André Fabian, ein junger deutscher Entwicklungshelfer, beschreibt die Lage drastisch:
"Wenn es die Trans-Pamir-Chaussee nicht gäbe, wäre das hier wie Afghanistan. Den Leuten
fehlt nicht nur das Wissen darum, wie man mit Rohstoffen sorgsam umgeht, sie haben auch
ihre angestammten Wirtschaftssysteme teilweise aufgegeben. Bildung ist hier ein riesiges Problem."

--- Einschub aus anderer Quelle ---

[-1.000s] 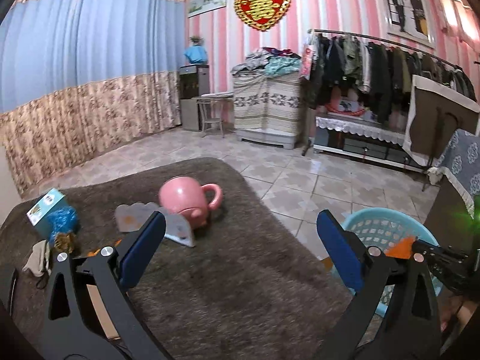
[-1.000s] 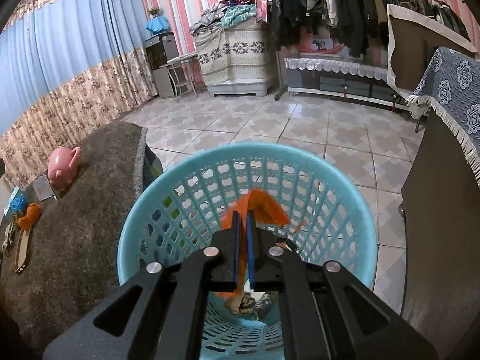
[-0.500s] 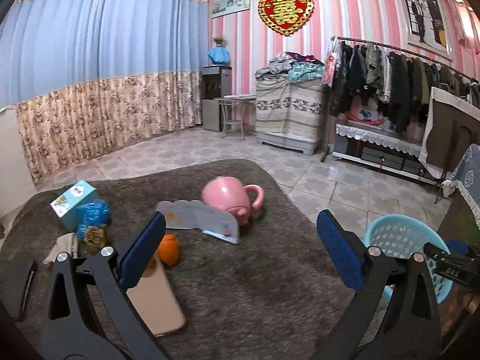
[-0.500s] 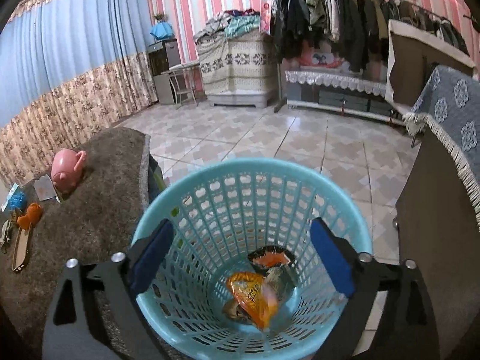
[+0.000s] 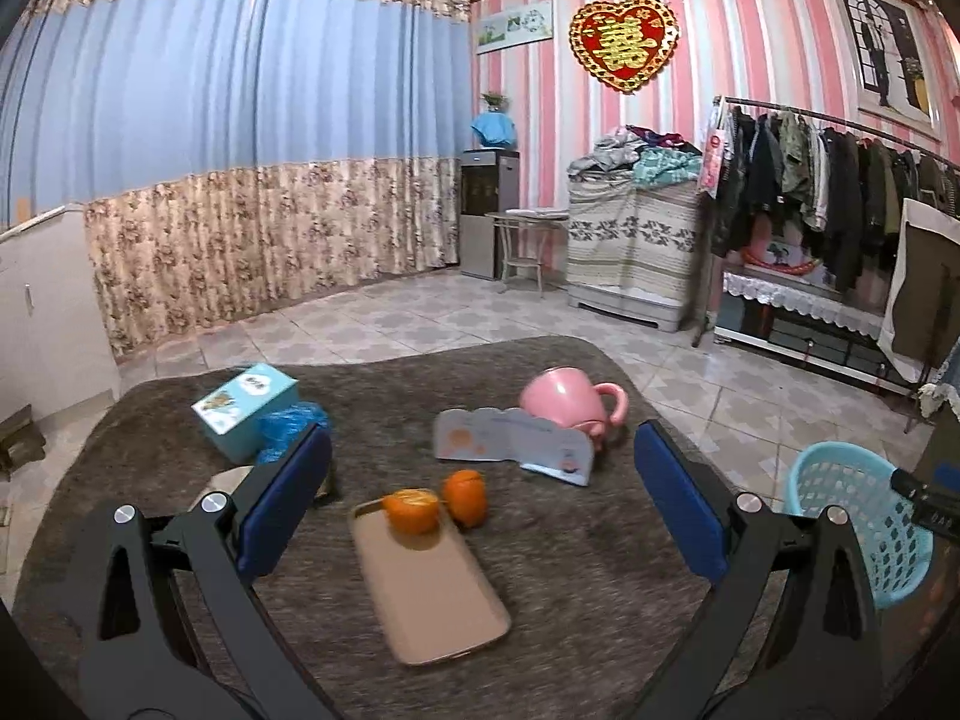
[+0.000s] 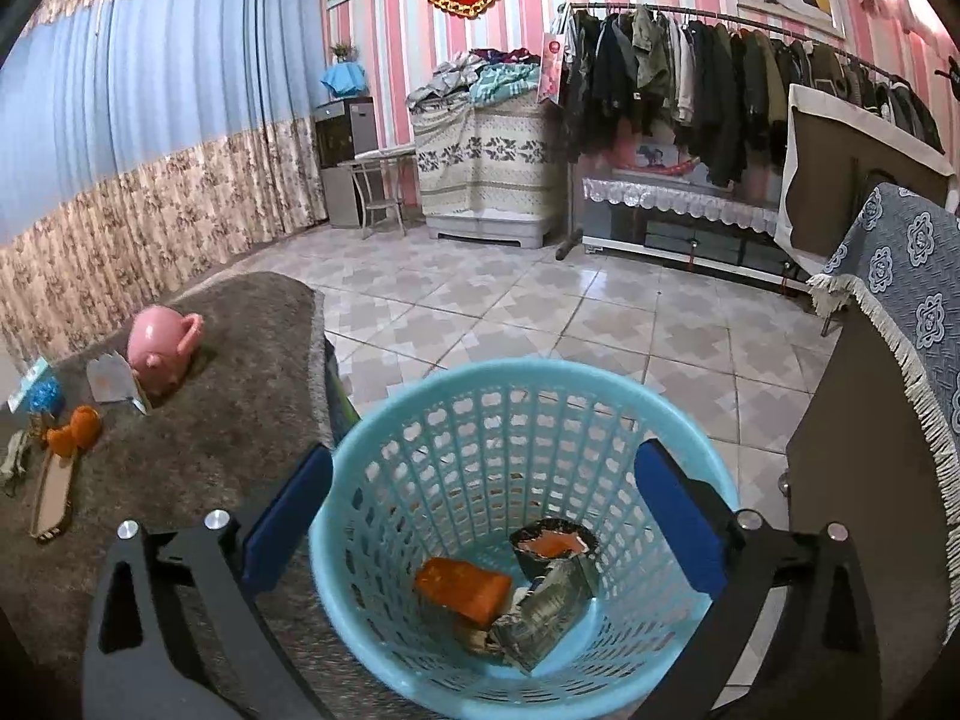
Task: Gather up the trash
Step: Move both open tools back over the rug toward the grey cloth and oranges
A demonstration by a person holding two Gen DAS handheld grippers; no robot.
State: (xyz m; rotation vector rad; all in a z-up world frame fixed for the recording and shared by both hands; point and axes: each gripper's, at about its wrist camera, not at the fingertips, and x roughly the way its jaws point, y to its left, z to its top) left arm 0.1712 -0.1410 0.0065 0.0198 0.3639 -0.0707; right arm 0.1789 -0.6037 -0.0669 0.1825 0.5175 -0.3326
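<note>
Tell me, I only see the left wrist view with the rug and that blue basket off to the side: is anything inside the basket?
Observer: Yes. The right wrist view looks down into the basket; an orange wrapper lies at the bottom.
Operator: Only that?
Observer: No, a silvery crumpled packet lies beside it, and a dark cup with an orange inside.
Operator: Is the right gripper carrying something?
Observer: No. The right gripper is above the basket, its jaws opening wide with nothing gripped between them.
</note>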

Der Unterschied zwischen tadschikischem und afghanischem Pamir wird einem schlagartig bewusst,
wenn man entlang des reißenden Pandsch-Flusses weiter Richtung Duschanbe fährt. Nur einen
Steinwurf über den Fluss auf dem afghanischen Ufer liegt hier die Vergangenheit: ohne Maschinen,
Elektrizität und Fernsehen. Während auf tadschikischer Seite die neuen Jeeps der
Hilfsorganisationen über den von Nuss- und Feigenbäume beschatteten Asphalt rasen,
zieht sich auf afghanischer Seite nur ein Trampelpfad den steilen Fels entlang.

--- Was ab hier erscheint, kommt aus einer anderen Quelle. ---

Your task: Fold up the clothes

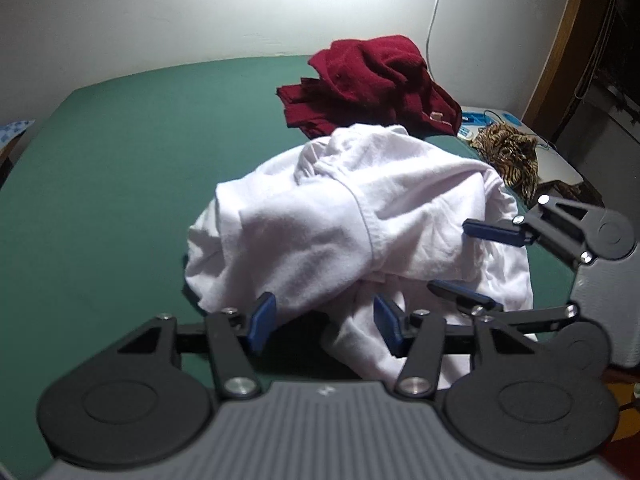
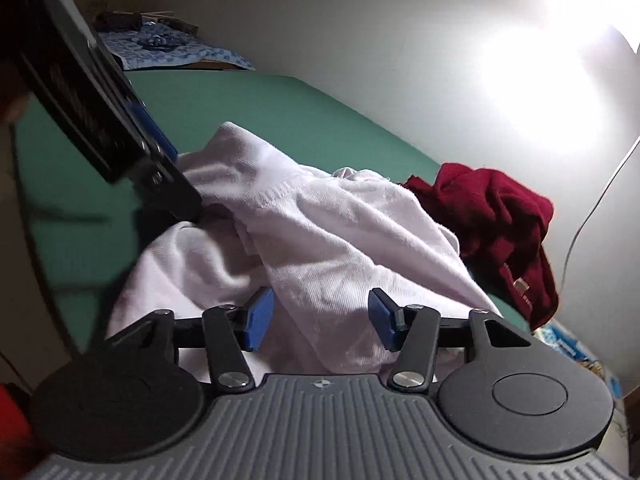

Wo der Hang fast senkrecht in die braunen Fluten abfällt, wurden Baumstämme ins
Gestein geschlagen, und auch die afghanischen Reisenden schicken lieber ihre schwer
beladenen Esel auf die waghalsigen Gerüste, bevor sie selbst einen Schritt darauf setzen.
Wenige Kilometer weiter liegen Zeugen der jüngsten tadschikischen Geschichte im
knöcheltiefen Staub am Straßenrand, als wollten sie daran erinnern, warum das Land
selbst zu den 30 ärmsten der Erde zählt: Bürgerkriegspanzer, ein abgeschossener
Hubschrauber und Achtung-Minen-Schilder. Vor zehn Jahren kämpften hier islamische
Gruppierungen gegen Regierungstruppen. Heute wirbeln Schafherden den Staub zwischen
den verbliebenen Asphaltresten auf. André hupt sie beiseite, er hat es eilig. Weg von
der Straße, vom Überhang, aus dem sich immer wieder Brocken lösen. Schnell nach Duschanbe.